(Photo: Stephen Upchurch)
A new, unauthorized traffic sign attached to a utility pole on NE Ainsworth Street at 30th urges people on bikes to leave the narrow, busy street and take the neighborhood greenway one block over instead. Nearby resident Stephen Upchurch sent in a photo of the sign. It reads, “Bike route one block [arrow]: Be SAFE.”
“The sign is, in my mind, symbolic of that tension. Tension that arises out of the unfortunate way that the street is set up.”
— Stephen Upchurch, nearby resident
The sign touches on what has become a major debate in bike and transportation planning circles as cities across the country develop bike boulevard networks: Should people continue to ride on busy, narrow streets when there is a bike-specific, low-stress route just one block over?
Former Portland bike coordinator and now nationally prominent consultant and author Mia Birk penned an article about this issue recently that appeared in the Portland Tribune.

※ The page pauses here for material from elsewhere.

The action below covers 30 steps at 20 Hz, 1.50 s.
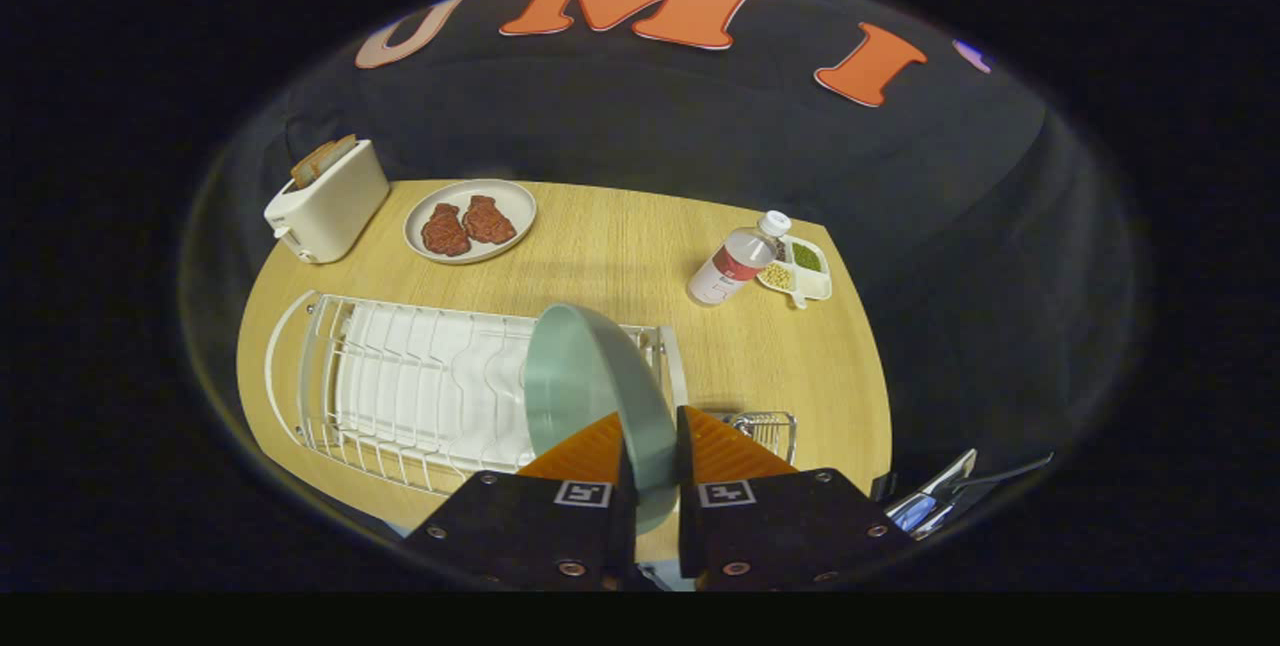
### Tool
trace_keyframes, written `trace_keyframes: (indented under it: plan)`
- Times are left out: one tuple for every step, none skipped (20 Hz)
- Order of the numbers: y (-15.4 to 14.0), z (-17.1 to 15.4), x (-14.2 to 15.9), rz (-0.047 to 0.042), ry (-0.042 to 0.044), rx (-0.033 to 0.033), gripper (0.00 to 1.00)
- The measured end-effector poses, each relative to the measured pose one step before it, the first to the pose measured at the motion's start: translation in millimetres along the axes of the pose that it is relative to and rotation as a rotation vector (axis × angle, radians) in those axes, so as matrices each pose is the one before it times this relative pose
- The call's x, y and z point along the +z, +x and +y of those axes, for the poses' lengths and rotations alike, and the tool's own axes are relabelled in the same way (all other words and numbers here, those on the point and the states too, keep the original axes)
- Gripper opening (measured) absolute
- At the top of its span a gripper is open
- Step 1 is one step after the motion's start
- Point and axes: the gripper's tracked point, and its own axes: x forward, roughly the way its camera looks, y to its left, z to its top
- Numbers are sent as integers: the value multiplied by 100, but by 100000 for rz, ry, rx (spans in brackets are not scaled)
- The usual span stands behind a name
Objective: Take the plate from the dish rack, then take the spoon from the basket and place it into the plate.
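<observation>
Black cloth hangs as the booth's wall behind a wooden desk (pixel 620 256) with a rounded edge. Largest on the desk is the white wire dish rack (pixel 400 386), lying lengthwise on the near left part, its slots bare over a white drip tray. At the rack's right end, a pale green plate (pixel 590 376) stands on edge, tilted, its rim rising above the rack's wires. The gripper (pixel 655 446) comes in from the near side, and its fingers (pixel 585 451) are closed narrowly on the lower rim of that plate, one on each face, so the plate sits clamped between them. Whether the plate's bottom edge touches the rack is hidden by the fingers.

Just beyond the right finger, a small wire basket (pixel 765 426) sits beside the rack's right end; what it holds cannot be made out. At the far left corner stands a cream toaster (pixel 325 201) with slices of bread sticking out of its top. Next to it, toward the middle, lies a round cream dish (pixel 470 221) carrying two reddish-brown pieces of meat. Toward the far right, a clear bottle (pixel 738 261) with a white cap and a red label leans, and touching it is a small white divided tray (pixel 800 271) with green and yellowish bits in its compartments.
</observation>
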Motion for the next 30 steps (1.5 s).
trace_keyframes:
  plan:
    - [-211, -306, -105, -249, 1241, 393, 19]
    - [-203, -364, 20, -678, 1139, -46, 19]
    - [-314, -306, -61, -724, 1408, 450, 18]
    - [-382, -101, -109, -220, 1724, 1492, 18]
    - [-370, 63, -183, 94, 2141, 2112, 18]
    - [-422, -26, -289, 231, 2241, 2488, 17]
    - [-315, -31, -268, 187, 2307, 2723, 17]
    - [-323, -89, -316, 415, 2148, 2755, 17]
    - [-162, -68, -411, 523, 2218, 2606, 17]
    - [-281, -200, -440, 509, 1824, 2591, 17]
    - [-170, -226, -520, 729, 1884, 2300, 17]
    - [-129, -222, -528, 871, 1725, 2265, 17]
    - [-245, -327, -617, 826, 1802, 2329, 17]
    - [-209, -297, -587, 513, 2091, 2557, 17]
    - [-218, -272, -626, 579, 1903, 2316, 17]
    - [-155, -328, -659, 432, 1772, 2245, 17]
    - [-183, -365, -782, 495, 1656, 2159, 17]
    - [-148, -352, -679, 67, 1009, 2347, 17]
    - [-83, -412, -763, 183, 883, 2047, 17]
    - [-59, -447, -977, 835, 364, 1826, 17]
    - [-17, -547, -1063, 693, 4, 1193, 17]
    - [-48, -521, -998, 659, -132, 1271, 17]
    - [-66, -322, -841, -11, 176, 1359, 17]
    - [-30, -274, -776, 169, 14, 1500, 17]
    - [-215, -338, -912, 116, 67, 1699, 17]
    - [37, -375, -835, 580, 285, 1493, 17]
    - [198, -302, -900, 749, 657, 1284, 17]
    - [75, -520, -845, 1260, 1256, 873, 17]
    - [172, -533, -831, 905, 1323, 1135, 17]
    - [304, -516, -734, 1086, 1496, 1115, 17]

The headline itself, Are cyclists clueless or just plain rude? spoke to the heated feelings around this issue.
Ainsworth specifically, is in many ways ground zero for this debate because of its extremely narrow cross-section. Despite being a major neighborhood collector street that serves a relatively high volume of traffic, a “linear arboretum” that runs down its center and on-street parking make it too narrow for people on bikes and cars to travel side-by-side.
(Photo: Peter Welte)
And who can forget the famous “Ainsworth Incident” back in 2008 when a Portland Police officer nearly struck a group of people riding on Ainsworth and then issued one of them a ticket for impeding traffic.
We’ve offered suggestions on how the City might improve access on Ainsworth; but so far we’re not aware of any changes in the works.

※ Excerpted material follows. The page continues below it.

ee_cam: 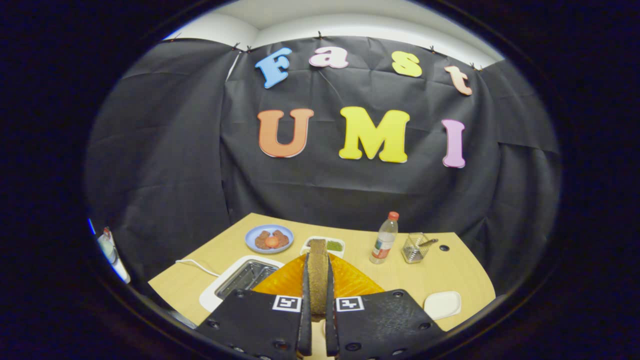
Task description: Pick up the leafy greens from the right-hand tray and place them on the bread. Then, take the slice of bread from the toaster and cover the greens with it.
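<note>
A brown bread slice [317, 272] stands upright on edge, pinched between the tongs [317, 280], above the toaster [240, 280].

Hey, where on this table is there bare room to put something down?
The claw is shut on the bread slice. Bare table shows between the toaster and the blue plate, crossed by a white cord. More lies between the water bottle and the white dish. It is crowded around the orange plate and small tray.
</note>
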Demonstrator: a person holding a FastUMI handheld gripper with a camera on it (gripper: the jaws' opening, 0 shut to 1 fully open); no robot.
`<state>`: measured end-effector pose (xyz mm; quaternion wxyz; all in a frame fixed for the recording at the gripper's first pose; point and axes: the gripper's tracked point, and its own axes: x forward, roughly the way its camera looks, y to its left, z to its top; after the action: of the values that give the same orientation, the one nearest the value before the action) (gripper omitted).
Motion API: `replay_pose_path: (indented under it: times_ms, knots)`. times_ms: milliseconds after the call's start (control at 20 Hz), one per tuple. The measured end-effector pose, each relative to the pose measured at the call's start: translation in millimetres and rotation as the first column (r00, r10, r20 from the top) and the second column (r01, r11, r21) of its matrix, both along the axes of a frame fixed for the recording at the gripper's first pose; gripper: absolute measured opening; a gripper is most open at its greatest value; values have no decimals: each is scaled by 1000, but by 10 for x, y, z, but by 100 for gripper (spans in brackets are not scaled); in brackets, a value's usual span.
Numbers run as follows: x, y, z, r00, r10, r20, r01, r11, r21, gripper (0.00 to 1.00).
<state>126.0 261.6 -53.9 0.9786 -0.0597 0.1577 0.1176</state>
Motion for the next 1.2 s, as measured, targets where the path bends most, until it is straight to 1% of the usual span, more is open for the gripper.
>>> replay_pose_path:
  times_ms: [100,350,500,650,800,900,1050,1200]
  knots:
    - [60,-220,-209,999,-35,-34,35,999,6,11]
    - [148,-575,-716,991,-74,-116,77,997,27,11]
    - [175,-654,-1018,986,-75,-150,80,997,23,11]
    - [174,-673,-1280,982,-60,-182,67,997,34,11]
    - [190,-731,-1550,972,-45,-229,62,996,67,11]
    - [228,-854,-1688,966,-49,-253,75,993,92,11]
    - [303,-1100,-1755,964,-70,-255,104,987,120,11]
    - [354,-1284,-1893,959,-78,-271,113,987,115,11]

This brings us back to the “Be SAFE” sign. Mr. Upchurch shared some of his feelings about the street with us via email:
“[The sign] attempts to direct those on bikes toward what is termed a “Bike route” accompanied by the suggestion that being SAFE is taking that route. That’s presumably Holman the neighborhood greenway, as opposed to Ainsworth with its narrow travel lane and on-street parking that combine to squeeze bikes and cars and any tension within their occupants right to the top.

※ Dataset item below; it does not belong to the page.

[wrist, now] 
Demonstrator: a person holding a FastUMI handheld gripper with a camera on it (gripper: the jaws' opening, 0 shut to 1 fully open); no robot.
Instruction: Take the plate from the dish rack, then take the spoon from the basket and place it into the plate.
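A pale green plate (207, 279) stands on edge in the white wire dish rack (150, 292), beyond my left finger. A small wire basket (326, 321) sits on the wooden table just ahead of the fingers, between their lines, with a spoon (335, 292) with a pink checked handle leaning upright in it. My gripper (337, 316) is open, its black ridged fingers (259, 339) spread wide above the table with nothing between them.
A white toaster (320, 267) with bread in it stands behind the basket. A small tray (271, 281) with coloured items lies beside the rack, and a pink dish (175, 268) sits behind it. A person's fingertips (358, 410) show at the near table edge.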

The sign is, in my mind, symbolic of that tension. Tension that arises out of the unfortunate way that the street is set up.
Don’t get me wrong I enjoy riding on Holman and am happy with what PBOT has done with it but I can tell you as one who lives on Ainsworth there is a consistent stream of bikes on the street and I don’t think they are going away. I just wish there was more room… for everyone.”